WORK INSTRUCTION:
Go through the data below line by line and report how many lines contain "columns", giving only that figure.

═══ INPUT DATA

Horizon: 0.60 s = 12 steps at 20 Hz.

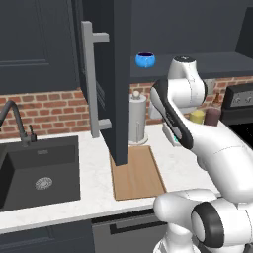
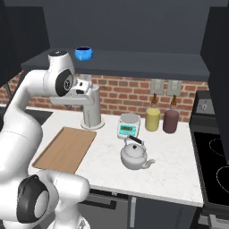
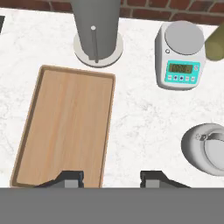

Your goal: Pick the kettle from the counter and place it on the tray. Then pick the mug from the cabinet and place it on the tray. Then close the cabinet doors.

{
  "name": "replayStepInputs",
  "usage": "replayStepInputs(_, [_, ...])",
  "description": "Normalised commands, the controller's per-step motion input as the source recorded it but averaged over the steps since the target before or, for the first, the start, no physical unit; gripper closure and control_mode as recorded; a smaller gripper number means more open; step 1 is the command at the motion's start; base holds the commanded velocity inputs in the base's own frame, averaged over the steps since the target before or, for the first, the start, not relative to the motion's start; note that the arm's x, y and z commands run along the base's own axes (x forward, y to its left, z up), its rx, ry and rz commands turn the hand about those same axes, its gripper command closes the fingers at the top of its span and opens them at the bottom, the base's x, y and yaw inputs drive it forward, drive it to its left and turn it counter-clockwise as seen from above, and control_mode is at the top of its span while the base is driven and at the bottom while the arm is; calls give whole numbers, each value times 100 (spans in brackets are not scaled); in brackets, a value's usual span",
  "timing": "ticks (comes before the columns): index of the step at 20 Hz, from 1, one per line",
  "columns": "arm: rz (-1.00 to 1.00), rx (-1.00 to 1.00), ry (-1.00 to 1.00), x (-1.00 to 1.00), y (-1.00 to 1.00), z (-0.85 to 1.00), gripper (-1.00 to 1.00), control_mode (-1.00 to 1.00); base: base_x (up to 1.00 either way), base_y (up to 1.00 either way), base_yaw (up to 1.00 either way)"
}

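Observation:
The silver-grey kettle (image 2: 134,155) stands on the white counter (image 2: 174,166), right of the empty wooden tray (image 2: 65,150); the hand view catches the kettle (image 3: 205,146) at its right edge. My gripper (image 3: 112,178) hangs open high above the counter, over the tray's (image 3: 65,127) right rim, with nothing between its fingers. The blue mug (image 1: 145,60) sits on the shelf of the open cabinet, and is seen from the other side too (image 2: 83,53). A dark cabinet door (image 1: 116,74) stands swung out over the tray (image 1: 136,173).
A paper-towel holder (image 2: 91,109) stands behind the tray, and a digital scale (image 2: 129,126) behind the kettle. Yellow (image 2: 152,119) and maroon (image 2: 171,120) canisters line the brick wall. The sink (image 1: 39,173) is on the left, the stove (image 2: 214,165) on the right.

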Motion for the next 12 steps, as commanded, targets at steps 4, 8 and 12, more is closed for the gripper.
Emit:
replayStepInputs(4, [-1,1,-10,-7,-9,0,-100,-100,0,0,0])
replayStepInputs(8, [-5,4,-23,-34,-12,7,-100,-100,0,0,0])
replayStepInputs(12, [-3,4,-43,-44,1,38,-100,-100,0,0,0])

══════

SOLUTION:
2